(Assigned task)
Nothing but the lines below from the one with "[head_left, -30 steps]" through the one with "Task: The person" should be output, each exactly as given, and no pictures.

(Dataset records)
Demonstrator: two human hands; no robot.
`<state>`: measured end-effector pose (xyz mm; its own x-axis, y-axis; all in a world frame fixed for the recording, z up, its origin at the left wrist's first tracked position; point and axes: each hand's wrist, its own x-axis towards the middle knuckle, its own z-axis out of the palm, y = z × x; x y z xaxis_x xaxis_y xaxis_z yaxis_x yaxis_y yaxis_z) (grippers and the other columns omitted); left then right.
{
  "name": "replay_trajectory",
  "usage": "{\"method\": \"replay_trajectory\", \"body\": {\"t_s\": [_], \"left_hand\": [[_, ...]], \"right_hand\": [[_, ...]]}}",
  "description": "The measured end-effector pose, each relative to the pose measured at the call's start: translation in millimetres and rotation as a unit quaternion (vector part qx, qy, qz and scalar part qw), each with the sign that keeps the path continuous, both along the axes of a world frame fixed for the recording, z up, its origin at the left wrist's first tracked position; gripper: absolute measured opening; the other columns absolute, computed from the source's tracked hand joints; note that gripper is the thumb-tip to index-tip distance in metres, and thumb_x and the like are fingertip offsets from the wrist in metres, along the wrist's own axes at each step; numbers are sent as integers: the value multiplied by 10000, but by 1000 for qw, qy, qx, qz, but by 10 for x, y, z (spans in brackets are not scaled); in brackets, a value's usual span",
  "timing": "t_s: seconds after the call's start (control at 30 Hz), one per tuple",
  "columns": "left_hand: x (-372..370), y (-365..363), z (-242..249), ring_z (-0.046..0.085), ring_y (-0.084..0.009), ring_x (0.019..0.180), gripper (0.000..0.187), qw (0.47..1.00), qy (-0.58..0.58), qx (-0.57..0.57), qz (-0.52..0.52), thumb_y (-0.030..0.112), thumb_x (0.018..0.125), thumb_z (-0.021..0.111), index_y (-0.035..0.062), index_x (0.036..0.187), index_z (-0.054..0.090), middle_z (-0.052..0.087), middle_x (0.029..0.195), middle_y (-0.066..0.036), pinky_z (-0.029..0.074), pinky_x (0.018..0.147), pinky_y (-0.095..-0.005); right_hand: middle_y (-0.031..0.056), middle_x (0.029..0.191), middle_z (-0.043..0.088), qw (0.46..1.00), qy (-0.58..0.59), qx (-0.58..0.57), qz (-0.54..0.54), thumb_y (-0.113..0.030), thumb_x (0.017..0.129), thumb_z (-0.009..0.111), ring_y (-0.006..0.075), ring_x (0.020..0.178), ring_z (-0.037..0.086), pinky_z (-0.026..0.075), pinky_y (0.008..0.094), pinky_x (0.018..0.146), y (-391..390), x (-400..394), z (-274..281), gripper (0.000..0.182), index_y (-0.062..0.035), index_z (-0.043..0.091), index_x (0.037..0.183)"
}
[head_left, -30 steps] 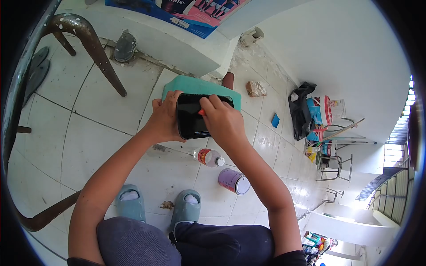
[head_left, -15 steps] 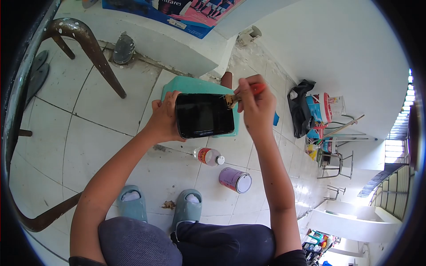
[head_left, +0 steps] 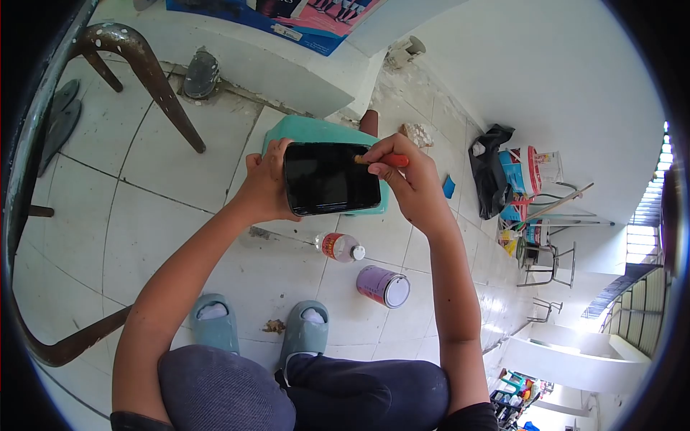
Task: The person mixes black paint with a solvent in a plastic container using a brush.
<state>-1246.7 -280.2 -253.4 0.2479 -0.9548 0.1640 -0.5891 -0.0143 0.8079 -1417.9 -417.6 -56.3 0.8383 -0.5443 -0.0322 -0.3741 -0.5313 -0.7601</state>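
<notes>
My left hand (head_left: 264, 188) grips the left side of a glossy black rectangular container (head_left: 327, 185) with rounded corners, held over a turquoise stool (head_left: 309, 129). Closed around a paintbrush with a red-orange handle (head_left: 395, 160) is my right hand (head_left: 413, 188). The brush's tip meets the upper right part of the black surface. My fingers cover some of the brush, and the container hides much of the stool top.
On the tiled floor below lie a clear bottle with a red label (head_left: 339, 247) and a purple can (head_left: 383, 286). A brown paint-specked chair (head_left: 154, 82) stands at left. Along the right wall are a black bag (head_left: 490, 172) and buckets (head_left: 528, 172).
My right hand has shifted slightly left with the paintbrush, its handle now tilted lower and flatter over the container. The left hand keeps its hold; the container's upper edge sits slightly higher.
</notes>
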Motion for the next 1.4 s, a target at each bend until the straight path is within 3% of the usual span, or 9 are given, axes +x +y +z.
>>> {"method": "replay_trajectory", "body": {"t_s": [0.1, 0.23, 0.47, 0.53, 0.73, 0.93, 1.2, 1.3, 1.4], "left_hand": [[6, 3, 22, 387, -283, 1339, 1562, 997, -69, 13, -8, 384, 381, 1010, 114, 1548, 7, 361, 1438, -145, 262, 965, -451], [21, 14, -12, 362, -278, 1356, 1564, 995, -96, -7, -20, 399, 378, 1003, 109, 1546, 5, 334, 1455, -145, 263, 954, -460], [37, 23, 30, 343, -279, 1362, 1535, 998, -57, -1, -24, 407, 386, 985, 91, 1545, 30, 309, 1471, -144, 260, 942, -467], [42, 24, 40, 344, -280, 1362, 1529, 997, -69, -4, -24, 401, 388, 984, 89, 1545, 35, 307, 1473, -145, 260, 941, -466], [30, 7, 0, 355, -281, 1354, 1527, 998, -56, -34, -20, 374, 370, 979, 89, 1538, 37, 337, 1447, -141, 260, 934, -453], [24, -9, -17, 406, -282, 1302, 1550, 997, -69, -13, -13, 371, 342, 980, 73, 1530, 30, 368, 1416, -140, 260, 932, -447], [36, -8, 98, 404, -282, 1304, 1492, 1000, -27, -11, -9, 365, 337, 979, 53, 1520, 125, 381, 1405, -119, 258, 937, -442], [39, -26, 229, 384, -277, 1318, 1456, 995, -83, 42, -33, 372, 348, 973, 56, 1513, 159, 367, 1418, -114, 254, 948, -439], [43, -9, 130, 350, -273, 1340, 1411, 997, -74, -10, -23, 380, 362, 967, 70, 1506, 202, 334, 1434, -119, 254, 958, -442]], "right_hand": [[106, 986, 701, 999, -31, -7, -5, 53, 912, 661, 180, 947, 661, 508, 302, 899, -40, -5, -106, 111, 2, 597, 987], [113, 1019, 701, 989, -111, 97, -32, 111, 903, 623, 192, 994, 671, 511, 297, 912, 29, 57, -364, 128, 16, 583, 980], [128, 1014, 690, 989, -144, 25, 34, 150, 858, 624, 241, 956, 690, 529, 314, 899, 108, 54, -439, 178, 19, 584, 972], [138, 1006, 676, 994, -84, -75, -17, 178, 816, 622, 279, 968, 683, 544, 322, 861, 91, 14, -398, 215, 13, 587, 948], [138, 983, 659, 986, -148, -59, 41, 192, 787, 618, 302, 952, 679, 551, 358, 824, 205, 122, -459, 236, 13, 584, 937], [137, 976, 642, 989, -128, -75, 9, 181, 786, 622, 313, 963, 666, 542, 362, 831, 204, 107, -361, 236, 12, 581, 945], [128, 958, 625, 987, -133, -83, 43, 131, 813, 641, 324, 915, 648, 532, 367, 799, 248, 214, -335, 203, 1, 587, 959], [133, 952, 620, 985, -157, -58, 37, 128, 811, 645, 335, 902, 639, 524, 377, 772, 223, 184, -320, 203, -3, 584, 954], [137, 945, 618, 986, -141, -86, 7, 127, 805, 655, 342, 894, 634, 516, 384, 764, 131, 49, -320, 204, -3, 582, 944]]}}
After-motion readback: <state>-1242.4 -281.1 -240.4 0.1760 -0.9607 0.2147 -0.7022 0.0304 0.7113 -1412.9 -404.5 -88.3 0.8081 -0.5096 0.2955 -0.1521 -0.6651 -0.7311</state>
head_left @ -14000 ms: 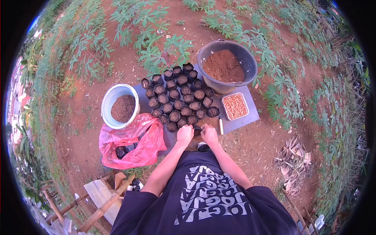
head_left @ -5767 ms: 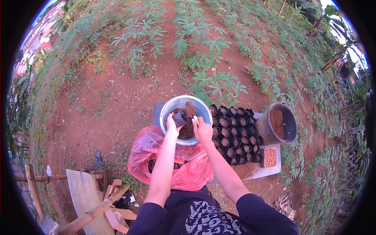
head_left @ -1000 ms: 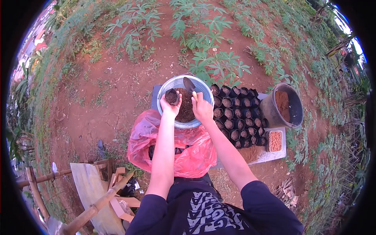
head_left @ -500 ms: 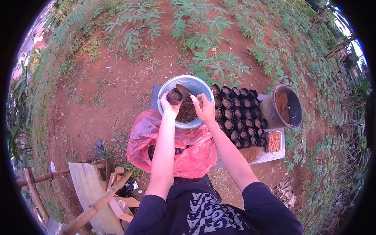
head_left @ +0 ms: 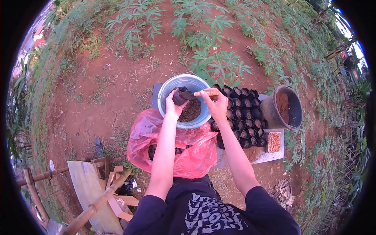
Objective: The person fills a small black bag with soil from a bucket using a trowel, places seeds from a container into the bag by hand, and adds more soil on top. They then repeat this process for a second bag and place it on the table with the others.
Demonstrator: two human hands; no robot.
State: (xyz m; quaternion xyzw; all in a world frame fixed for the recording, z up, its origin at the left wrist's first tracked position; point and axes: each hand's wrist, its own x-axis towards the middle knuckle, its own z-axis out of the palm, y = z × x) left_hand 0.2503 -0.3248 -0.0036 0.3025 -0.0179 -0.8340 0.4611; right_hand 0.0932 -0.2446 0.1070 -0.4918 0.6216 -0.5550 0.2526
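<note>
My left hand [head_left: 172,107] is wrapped round a small black planting bag [head_left: 181,96], held over the metal bucket [head_left: 200,81]. In my right hand [head_left: 217,106] is the wooden handle of a hand trowel [head_left: 206,93]; its dark blade points left and reaches the bag's mouth. How much soil is inside the bag cannot be seen. Dark loose soil [head_left: 191,111] lies in the bucket below both hands. A crumpled red plastic bag [head_left: 192,157], with black bags inside, sits under my forearms.
Several rows of soil-filled black bags [head_left: 246,113] stand on the right. Beyond them are a tilted bucket of reddish soil [head_left: 295,109] and a clear tub of orange-brown grains [head_left: 274,141]. Bamboo poles [head_left: 96,205] and boards lie at lower left; leafy plants [head_left: 215,64] grow ahead.
The trowel has swung from over the bucket to lie level, its blade at the bag. My right hand has moved right, and the bag in my left hand has tipped and turned.
</note>
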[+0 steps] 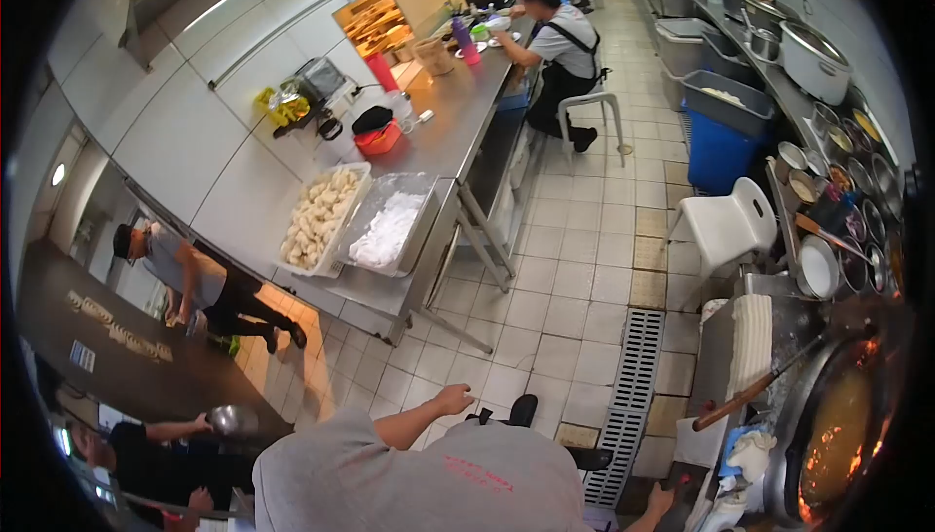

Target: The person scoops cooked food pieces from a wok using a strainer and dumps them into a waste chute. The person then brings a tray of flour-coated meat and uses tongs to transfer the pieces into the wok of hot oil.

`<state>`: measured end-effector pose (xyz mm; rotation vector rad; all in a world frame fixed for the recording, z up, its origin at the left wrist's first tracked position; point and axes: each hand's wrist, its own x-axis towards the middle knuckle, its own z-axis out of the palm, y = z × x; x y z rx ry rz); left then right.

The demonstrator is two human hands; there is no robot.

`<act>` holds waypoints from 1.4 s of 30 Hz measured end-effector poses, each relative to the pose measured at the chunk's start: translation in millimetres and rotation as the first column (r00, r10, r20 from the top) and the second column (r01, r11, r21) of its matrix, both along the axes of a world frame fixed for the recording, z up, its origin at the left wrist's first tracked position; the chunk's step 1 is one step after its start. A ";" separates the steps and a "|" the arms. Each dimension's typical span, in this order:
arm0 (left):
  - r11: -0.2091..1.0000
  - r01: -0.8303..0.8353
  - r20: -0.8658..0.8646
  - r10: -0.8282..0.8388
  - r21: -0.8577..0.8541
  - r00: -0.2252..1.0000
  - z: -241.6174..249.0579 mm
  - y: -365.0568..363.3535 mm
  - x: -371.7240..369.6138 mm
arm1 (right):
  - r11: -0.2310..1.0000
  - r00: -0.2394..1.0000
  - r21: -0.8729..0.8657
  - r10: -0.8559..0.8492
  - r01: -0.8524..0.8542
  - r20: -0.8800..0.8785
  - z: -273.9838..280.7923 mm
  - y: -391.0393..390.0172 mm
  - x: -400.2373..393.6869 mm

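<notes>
My left hand [453, 399] hangs over the tiled floor in front of me, fingers loosely curled, with nothing seen in it. Low on the right, my right hand [661, 501] is beside the front of the stove, close to a dark red spot on its panel; its fingers are too small to make out. A large wok [833, 439] of yellowish-brown liquid sits on the stove with flames around its rim. A long wooden handle [745, 396] slants out from the wok toward me. Crumpled cloths [750, 454] lie between the handle and the stove front.
A steel table [438, 133] bears a tub of pale dough-like pieces [321, 215] and a tray of white powder [388, 230]. A white chair [726, 225] and floor grate [623, 396] are on the right. One person sits [570, 50]; others stand left [200, 279], one holding a bowl [234, 421].
</notes>
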<state>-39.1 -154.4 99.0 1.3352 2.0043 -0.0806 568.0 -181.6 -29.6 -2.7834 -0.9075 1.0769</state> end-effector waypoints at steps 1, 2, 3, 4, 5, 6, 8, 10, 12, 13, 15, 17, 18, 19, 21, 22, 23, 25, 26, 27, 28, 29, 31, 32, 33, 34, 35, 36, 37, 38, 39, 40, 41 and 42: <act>0.999 -0.037 -0.004 0.037 -0.029 0.999 4.8 -6.0 -4.7 | 1.000 1.000 0.018 0.026 -0.026 -0.012 -12.0 -6.9 5.0; 0.989 -0.124 0.033 0.126 -0.079 0.991 13.4 -11.0 -7.1 | 0.998 0.998 0.046 0.051 -0.052 0.020 -16.8 -10.7 5.9; 0.985 -0.154 0.035 0.157 -0.073 0.987 14.7 -16.5 -12.4 | 0.994 0.996 0.073 0.075 -0.079 0.051 -21.9 -13.2 6.8; 0.980 -0.185 0.036 0.187 -0.068 0.982 14.9 -22.7 -17.9 | 0.989 0.992 0.101 0.099 -0.107 0.080 -27.4 -14.2 7.6; 0.975 -0.214 0.037 0.217 -0.063 0.976 13.9 -29.8 -23.5 | 0.993 0.989 0.062 0.094 -0.102 0.110 -19.5 -10.6 2.0; 0.973 -0.226 0.033 0.228 -0.050 0.973 6.7 -36.3 -31.7 | 0.995 0.986 0.024 0.090 -0.094 0.141 -2.3 -5.7 -7.2; 0.913 -0.405 0.138 0.409 -0.057 0.902 0.4 -39.7 -46.5 | 0.991 0.981 -0.019 0.131 -0.129 0.140 35.5 0.4 -22.1; 0.807 -0.590 0.265 0.567 0.010 0.780 5.9 -35.0 -58.5 | 0.975 0.972 -0.031 0.221 -0.219 0.076 67.6 2.0 -30.2; 0.675 -0.731 0.414 0.639 0.101 0.648 15.4 -18.4 -81.0 | 0.952 0.932 0.083 0.266 -0.293 0.246 37.2 -15.9 -24.1; 0.570 -0.813 0.499 0.673 0.120 0.546 27.0 -4.3 -91.9 | 0.933 0.902 0.134 0.276 -0.335 0.332 14.9 -31.6 -20.1; 0.382 -0.916 0.649 0.666 0.126 0.367 48.8 27.2 -120.5 | 0.840 0.721 0.293 0.158 -0.458 0.675 -23.8 -59.9 -27.5; 0.239 -0.969 0.792 0.579 0.062 0.194 59.4 55.2 -159.7 | 0.848 0.714 0.273 0.163 -0.455 0.681 -37.7 -87.0 -29.5; 0.176 -0.984 0.856 0.510 -0.002 0.089 59.1 68.2 -182.1 | 0.860 0.713 0.258 0.161 -0.441 0.682 -31.3 -94.7 -34.2; 0.108 -0.991 0.898 0.440 -0.077 -0.022 55.9 81.5 -205.7 | 0.871 0.713 0.244 0.158 -0.427 0.683 -23.3 -98.2 -40.5; 0.002 -0.983 0.933 0.317 -0.182 -0.172 67.8 109.3 -235.1 | 0.891 0.714 0.218 0.152 -0.399 0.684 -4.0 -99.0 -59.3; -0.040 -0.977 0.938 0.272 -0.210 -0.213 82.4 122.0 -240.8 | 0.900 0.715 0.205 0.149 -0.385 0.683 1.7 -100.7 -65.8; -0.069 -0.975 0.937 0.270 -0.211 -0.222 95.9 131.6 -246.3 | 0.909 0.716 0.193 0.146 -0.370 0.683 6.9 -103.1 -72.3; -0.117 -0.970 0.934 0.267 -0.211 -0.236 113.9 148.4 -255.8 | 0.929 0.720 0.169 0.131 -0.329 0.682 13.6 -107.2 -82.8; -0.124 -0.966 0.922 0.292 -0.228 -0.255 113.9 152.9 -263.6 | 0.941 0.722 0.156 0.117 -0.300 0.682 16.7 -109.6 -88.1; -0.127 -0.961 0.908 0.319 -0.244 -0.272 113.8 155.4 -273.1 | 0.953 0.724 0.143 0.100 -0.266 0.683 19.8 -114.4 -93.4; -0.127 -0.957 0.892 0.348 -0.260 -0.288 113.2 157.3 -282.3 | 0.965 0.725 0.128 0.080 -0.228 0.684 23.1 -120.8 -98.9; -0.141 -0.959 0.885 0.371 -0.247 -0.283 111.6 157.8 -290.7 | 0.977 0.725 0.112 0.058 -0.184 0.687 25.5 -127.1 -103.0; -0.105 -0.977 0.893 0.397 -0.188 -0.214 101.8 159.7 -309.2 | 0.995 0.720 0.077 -0.006 -0.066 0.693 30.5 -145.3 -113.7; -0.143 -0.982 0.876 0.451 -0.121 -0.173 105.1 162.7 -308.3 | 0.998 0.713 0.056 -0.045 0.009 0.700 32.6 -157.5 -119.7; -0.187 -0.982 0.883 0.454 -0.037 -0.119 106.1 163.5 -299.9 | 0.997 0.715 0.041 -0.075 0.064 0.695 34.2 -169.1 -123.9; -0.173 -0.984 0.906 0.411 -0.035 -0.105 79.2 159.5 -324.5 | 0.990 0.695 0.033 -0.123 0.141 0.709 35.3 -182.6 -130.6; -0.077 -0.996 0.942 0.332 -0.034 -0.057 23.7 149.8 -375.5 | 0.972 0.711 0.012 -0.180 0.234 0.680 34.1 -204.5 -137.0; -0.029 -0.998 0.945 0.322 -0.046 -0.053 35.6 151.3 -362.6 | 0.944 0.698 0.004 -0.247 0.330 0.672 11.8 -230.4 -131.9; 0.132 -0.991 0.982 0.188 -0.032 -0.006 55.9 146.2 -337.6 | 0.896 0.664 0.000 -0.329 0.444 0.671 -4.8 -261.5 -140.3; 0.127 -0.991 0.961 0.275 -0.048 -0.011 50.6 149.6 -344.9 | 0.802 0.704 -0.100 -0.447 0.588 0.552 65.7 -220.7 -164.3; 0.134 -0.991 0.953 0.302 -0.024 0.018 48.6 143.7 -348.6 | 0.732 0.691 -0.157 -0.517 0.663 0.505 107.0 -196.3 -181.8; 0.167 -0.986 0.966 0.253 0.003 0.046 47.3 139.1 -348.4 | 0.714 0.663 -0.147 -0.527 0.685 0.531 106.1 -204.2 -188.7; 0.055 -0.998 0.949 0.315 -0.037 -0.018 80.7 146.2 -307.7 | 0.708 0.648 -0.138 -0.526 0.693 0.551 99.1 -212.4 -196.5; 0.044 -0.999 0.888 0.458 0.006 0.026 107.1 156.6 -273.9 | 0.659 0.609 -0.127 -0.580 0.742 0.541 106.2 -229.3 -217.0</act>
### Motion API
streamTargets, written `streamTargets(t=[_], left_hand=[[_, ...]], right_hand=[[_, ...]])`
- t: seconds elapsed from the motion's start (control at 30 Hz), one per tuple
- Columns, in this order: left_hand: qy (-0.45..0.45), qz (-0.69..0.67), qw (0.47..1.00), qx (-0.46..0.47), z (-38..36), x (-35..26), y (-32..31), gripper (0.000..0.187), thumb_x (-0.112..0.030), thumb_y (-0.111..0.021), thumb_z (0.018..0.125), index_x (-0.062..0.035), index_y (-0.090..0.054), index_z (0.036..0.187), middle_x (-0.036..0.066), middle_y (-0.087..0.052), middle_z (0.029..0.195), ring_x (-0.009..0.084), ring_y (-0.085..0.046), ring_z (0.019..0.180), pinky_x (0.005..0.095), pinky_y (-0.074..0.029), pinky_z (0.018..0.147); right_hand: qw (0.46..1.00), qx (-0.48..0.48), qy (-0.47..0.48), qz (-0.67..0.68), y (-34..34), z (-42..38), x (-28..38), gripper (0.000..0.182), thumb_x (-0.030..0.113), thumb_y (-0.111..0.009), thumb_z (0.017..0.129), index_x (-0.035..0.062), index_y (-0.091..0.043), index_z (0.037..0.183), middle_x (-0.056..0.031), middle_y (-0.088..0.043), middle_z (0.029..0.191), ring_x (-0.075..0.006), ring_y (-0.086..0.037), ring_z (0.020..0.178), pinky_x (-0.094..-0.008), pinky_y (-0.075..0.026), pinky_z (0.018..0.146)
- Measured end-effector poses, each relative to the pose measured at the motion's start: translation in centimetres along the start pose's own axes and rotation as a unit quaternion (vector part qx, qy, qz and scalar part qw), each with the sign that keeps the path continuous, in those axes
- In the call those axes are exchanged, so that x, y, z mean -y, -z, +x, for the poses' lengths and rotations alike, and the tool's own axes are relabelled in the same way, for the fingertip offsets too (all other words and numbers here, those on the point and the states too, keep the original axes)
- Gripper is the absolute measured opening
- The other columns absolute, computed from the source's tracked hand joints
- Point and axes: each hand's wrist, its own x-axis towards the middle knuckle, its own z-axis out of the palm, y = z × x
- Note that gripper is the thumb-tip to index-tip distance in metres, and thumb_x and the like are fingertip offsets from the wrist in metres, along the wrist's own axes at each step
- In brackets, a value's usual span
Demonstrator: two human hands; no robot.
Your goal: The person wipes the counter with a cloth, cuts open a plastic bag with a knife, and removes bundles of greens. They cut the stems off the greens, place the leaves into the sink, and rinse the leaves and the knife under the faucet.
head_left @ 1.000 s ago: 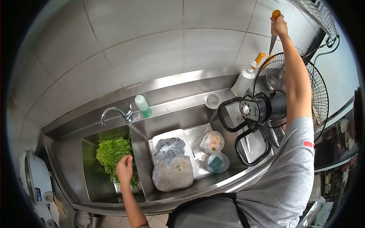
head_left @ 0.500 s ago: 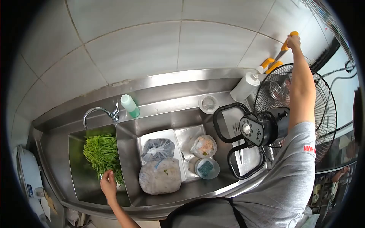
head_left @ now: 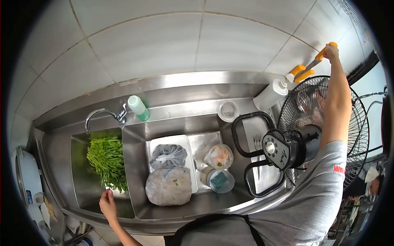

(Written answer)
[head_left, -30 steps] 
[head_left, -15 steps] 
[head_left, +0 steps] 
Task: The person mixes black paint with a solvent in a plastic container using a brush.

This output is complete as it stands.